-------- Provided entries --------

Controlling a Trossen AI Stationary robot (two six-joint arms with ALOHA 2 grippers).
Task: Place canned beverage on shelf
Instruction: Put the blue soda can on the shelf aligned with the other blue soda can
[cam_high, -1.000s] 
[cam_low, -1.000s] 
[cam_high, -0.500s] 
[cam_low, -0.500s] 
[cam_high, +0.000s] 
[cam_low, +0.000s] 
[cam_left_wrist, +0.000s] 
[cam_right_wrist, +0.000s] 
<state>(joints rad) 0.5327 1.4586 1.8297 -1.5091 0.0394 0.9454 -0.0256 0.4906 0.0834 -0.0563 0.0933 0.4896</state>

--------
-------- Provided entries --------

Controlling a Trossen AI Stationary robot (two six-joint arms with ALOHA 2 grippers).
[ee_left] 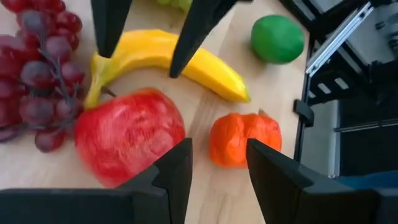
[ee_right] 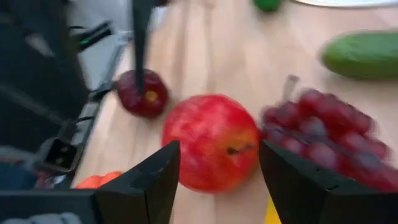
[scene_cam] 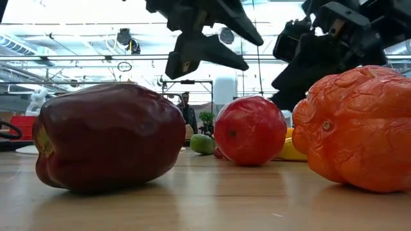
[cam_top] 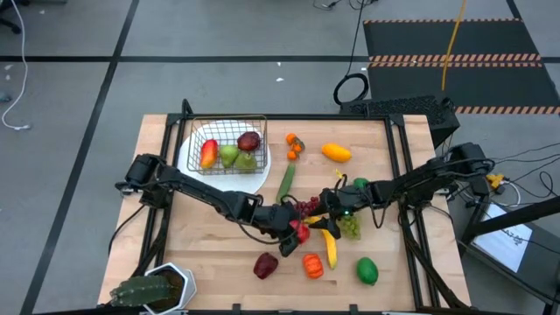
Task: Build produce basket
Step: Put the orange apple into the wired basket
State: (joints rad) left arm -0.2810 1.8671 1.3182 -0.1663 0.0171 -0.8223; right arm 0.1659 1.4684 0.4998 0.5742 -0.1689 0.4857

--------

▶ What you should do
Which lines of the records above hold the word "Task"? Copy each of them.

▶ Answer to the exercise
Task: Place canned beverage on shelf
Task: Build produce basket

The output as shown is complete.